Serial will writing scammer leaves terminally-ill mother with no will
A number of recent scams have led to questioning over the way will writing services are delivered and whether there needs to be more formal regulation within the sector.
Reporting on a recent case today (16th December 2016) was BBC Radio 4’s, You and Yours. The programme was contacted by Samantha Mobs from Sheffield, who says her family was duped into handing over nearly £1,000 to a company who never completed the work that was promised.
Lincolnshire-based firm, Indeed Law Limited was the business that said it would provide Mobs’ parents with both will writing and trust services. The company was set up in March 2015 by Alana Benson, 42, who is said to have been a director of at least 3 other firms and therefore had previous experience running similar businesses.
Having been taken ill, Mobs’ mother had allegedly bought a funeral plan, when she received a cold call from Indeed Law offering their services shortly afterwards.
Mobs relayed the incident during the You and Yours broadcast, saying how someone from the firm came to visit her mother in hospital and made her sign documents, as well as pay upfront:
“At this point she couldn’t move her arms properly and could hardly speak.
“He sat by her hospital bed with my father and got her to sign some paperwork to say she wanted this will to be sorted…then asked her to pay upfront. She struggled to sign the form, so my dad had to help her hold the pen and sign. As she couldn’t sign a cheque, she rang the bank and did a bank a bank transfer over the phone there and then for £995.”
The family didn’t receive any contact for months, then in late June, Indeed Law got back in contact with the Mobs’ father again, and sent someone to his house.
“A lady from Indeed Law came to my father’s house to ask a few more questions,” said Mobs. “Later on some paperwork was sent to them about the transfer of trust, but still no will. The paperwork was very long-winded. My parents didn’t understand it and so asked if [Indeed Law] could come over and speak to them and explain it before they signed. From then on we didn’t hear a word.
“Sadly my mum was diagnosed in June with motor neurone disease and because it’s a very quick illness, she died in September.
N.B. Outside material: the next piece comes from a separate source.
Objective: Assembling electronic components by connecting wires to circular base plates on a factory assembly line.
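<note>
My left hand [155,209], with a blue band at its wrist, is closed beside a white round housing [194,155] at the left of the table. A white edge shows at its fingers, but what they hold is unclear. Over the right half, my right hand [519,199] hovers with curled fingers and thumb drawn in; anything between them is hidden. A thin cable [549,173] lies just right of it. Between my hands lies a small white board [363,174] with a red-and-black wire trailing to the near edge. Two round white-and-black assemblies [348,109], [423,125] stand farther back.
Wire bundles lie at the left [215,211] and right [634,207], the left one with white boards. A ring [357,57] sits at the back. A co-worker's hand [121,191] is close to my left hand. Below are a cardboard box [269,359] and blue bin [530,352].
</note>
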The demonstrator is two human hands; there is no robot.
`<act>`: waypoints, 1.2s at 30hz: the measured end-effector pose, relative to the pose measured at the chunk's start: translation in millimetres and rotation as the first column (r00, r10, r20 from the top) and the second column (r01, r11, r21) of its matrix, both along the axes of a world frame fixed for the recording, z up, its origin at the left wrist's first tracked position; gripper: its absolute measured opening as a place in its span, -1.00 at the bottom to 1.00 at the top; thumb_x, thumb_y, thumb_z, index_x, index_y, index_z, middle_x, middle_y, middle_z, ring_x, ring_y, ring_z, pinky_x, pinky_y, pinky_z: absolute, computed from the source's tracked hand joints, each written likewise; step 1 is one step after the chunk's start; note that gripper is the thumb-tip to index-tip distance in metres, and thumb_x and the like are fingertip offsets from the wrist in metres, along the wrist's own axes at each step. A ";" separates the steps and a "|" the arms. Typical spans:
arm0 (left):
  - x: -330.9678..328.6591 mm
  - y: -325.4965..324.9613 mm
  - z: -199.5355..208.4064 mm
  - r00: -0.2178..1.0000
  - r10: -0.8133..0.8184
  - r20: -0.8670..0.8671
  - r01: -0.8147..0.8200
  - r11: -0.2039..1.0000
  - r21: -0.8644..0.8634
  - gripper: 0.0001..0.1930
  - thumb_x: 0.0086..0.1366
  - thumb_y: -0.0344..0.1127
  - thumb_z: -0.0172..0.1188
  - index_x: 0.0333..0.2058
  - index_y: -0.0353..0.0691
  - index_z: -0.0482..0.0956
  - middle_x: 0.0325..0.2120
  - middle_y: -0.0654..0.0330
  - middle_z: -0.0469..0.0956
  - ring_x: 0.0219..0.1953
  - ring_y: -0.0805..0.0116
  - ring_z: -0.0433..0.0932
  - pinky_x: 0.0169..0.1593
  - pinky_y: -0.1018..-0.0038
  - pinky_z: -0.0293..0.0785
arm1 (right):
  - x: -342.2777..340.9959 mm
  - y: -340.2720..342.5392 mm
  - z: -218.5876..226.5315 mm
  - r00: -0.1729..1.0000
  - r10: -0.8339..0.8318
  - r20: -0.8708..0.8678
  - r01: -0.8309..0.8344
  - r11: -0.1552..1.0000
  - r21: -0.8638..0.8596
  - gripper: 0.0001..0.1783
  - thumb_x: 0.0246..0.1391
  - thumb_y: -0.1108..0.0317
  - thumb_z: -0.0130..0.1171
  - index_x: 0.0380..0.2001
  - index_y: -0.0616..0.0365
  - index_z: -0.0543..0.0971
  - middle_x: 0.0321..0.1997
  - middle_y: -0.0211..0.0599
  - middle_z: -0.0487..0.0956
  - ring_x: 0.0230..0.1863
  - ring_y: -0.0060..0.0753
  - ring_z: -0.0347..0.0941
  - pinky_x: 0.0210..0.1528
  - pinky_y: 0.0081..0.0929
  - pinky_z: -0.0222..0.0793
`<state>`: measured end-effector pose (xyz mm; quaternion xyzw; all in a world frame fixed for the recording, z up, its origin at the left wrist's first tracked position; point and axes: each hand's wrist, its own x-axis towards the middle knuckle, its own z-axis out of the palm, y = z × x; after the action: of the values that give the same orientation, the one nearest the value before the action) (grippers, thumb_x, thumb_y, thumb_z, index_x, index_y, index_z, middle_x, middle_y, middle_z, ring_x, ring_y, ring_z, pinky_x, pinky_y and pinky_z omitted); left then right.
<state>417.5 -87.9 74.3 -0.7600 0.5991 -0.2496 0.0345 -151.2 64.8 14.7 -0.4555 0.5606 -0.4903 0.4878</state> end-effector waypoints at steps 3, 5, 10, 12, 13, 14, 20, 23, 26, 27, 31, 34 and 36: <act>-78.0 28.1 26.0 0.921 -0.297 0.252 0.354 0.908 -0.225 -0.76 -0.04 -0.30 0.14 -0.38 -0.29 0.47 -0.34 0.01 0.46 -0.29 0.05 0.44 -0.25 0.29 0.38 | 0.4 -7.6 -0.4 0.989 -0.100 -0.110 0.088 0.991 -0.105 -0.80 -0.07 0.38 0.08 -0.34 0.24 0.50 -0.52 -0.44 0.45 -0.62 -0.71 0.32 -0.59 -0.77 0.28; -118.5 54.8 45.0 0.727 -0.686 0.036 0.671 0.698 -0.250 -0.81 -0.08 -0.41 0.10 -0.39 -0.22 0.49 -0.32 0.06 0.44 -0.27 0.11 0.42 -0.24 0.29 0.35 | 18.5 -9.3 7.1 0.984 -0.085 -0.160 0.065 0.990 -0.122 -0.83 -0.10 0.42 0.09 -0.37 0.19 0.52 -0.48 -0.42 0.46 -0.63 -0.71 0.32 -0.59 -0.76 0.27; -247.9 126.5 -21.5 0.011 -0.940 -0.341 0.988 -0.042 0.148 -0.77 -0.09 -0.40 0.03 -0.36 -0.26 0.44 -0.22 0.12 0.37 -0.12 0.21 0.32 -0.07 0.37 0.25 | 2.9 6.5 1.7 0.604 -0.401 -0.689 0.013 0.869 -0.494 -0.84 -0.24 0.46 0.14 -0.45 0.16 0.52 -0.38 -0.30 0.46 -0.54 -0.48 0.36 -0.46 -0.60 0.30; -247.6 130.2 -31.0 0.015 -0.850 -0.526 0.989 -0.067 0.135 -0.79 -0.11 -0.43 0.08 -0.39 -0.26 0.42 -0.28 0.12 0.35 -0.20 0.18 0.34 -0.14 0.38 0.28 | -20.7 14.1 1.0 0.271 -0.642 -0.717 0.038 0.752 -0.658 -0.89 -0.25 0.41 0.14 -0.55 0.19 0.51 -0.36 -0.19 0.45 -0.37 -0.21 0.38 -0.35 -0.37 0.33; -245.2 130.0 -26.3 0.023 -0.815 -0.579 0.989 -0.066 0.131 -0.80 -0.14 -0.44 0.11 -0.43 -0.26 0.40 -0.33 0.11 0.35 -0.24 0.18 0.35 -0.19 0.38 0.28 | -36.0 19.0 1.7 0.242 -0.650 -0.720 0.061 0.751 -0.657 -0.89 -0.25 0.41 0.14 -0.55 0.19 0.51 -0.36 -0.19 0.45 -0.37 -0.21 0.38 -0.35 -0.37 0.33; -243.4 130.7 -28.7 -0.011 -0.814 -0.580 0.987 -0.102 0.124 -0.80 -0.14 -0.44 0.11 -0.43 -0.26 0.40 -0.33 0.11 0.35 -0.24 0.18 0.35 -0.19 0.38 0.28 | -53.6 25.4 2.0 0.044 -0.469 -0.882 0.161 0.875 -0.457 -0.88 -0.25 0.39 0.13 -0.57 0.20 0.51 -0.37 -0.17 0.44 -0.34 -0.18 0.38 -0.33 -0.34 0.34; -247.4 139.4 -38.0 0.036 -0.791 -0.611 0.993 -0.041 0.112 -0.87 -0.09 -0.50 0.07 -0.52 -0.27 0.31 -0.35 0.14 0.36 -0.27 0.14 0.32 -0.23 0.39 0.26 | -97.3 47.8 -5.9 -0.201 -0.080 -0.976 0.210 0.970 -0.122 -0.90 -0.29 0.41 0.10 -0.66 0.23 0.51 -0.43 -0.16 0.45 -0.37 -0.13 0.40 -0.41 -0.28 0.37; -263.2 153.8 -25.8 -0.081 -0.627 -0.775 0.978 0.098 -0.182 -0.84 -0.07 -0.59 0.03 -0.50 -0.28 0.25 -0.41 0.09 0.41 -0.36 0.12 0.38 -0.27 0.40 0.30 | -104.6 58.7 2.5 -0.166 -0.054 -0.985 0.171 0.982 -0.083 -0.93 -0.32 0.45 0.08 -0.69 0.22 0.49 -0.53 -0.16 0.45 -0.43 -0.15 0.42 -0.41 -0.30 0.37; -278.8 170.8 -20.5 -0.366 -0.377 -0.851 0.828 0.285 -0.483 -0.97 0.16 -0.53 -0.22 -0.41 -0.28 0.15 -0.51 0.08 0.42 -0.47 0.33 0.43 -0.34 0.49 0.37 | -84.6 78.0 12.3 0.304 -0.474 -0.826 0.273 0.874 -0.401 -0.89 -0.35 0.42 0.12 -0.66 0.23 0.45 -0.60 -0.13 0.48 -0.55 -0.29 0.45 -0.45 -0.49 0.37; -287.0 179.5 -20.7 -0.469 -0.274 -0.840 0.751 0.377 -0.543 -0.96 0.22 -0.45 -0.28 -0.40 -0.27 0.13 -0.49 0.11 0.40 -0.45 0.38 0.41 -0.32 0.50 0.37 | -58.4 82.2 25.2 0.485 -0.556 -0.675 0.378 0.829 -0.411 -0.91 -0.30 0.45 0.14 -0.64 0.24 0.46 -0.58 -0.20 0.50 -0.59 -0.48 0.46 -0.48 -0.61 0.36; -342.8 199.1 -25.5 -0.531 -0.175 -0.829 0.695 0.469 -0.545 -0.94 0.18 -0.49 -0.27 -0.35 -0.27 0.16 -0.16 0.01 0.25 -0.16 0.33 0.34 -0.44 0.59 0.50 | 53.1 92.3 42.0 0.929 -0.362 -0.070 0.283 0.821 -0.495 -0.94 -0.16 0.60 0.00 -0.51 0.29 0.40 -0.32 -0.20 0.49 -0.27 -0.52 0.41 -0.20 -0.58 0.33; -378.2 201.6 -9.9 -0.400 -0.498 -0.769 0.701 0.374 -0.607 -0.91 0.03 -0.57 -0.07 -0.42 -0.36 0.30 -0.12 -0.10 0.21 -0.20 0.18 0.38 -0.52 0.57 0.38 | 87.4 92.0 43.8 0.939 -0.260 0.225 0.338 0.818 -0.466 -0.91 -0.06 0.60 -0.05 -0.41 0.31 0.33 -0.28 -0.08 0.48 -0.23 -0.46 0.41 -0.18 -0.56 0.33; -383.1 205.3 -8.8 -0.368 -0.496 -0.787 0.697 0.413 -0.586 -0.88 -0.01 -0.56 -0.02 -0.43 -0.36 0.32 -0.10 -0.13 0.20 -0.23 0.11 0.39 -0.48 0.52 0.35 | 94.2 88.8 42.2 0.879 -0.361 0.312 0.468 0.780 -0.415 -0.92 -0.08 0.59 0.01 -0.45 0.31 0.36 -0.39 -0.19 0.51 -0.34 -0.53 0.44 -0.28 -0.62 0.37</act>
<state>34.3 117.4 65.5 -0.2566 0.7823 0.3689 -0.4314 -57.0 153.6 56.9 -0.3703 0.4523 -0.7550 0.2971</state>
She died without a will and without the transfer of trust taking place.”
Benson was contacted by the You and Yours team, but refused to appear on the programme. Her statement claimed all the services were provided to Mobs’ parents that were required and the firm even went over and above what the family had asked for. Having received this response from Benson, it was later found that a number of her previous firms were currently in various stages of liquidation, and Trading Standards are still receiving complaints from companies representing the former clients.
It was reported that Indeed Law Limited has now gone into administration.
This case raises questions within the will writing profession and poses the long-standing argument as to whether these services should become formally regulated. There are however, a few organisations that seek to provide guidance, training and best-practice standards within the sector. These include The Society of Will Writers (SWW), the Institute of Professional Willwriters (IPW) and the Council for Licensed Conveyancers (CLC).
Paul Tansley, Executive Chairman at the IPW spoke on the programme about how great the impact of poor service can be particularly for vulnerable clients and how the IPW and other organisations are aiming to build trust between professionals and the consumers:
“As far as the unregulated sector is concerned, there are a small number of organisations that have membership services. [The IPW] requires that, in order to become a member, you first of all have to be competent; you have to pass the entrance examinations; you must have professional indemnity insurance; you need a recognised complaints procedure; and you need to have a terms of engagement which is agreed by the client before the business takes place.”
Will writers are advised to be aware of the implications of bad practice, and that it’s not only elderly clients who can quickly become vulnerable when faced with daunting and unfamiliar situations.
Mobs concluded: “My mum was only 66 when she died, so she wasn’t very old. My dad’s 70…and has always been quite a strong character. He’s very pleased that my mother didn’t know what happened because she would have been distraught. [The situation] made him feel very upset and for the first time in his life, vulnerable.”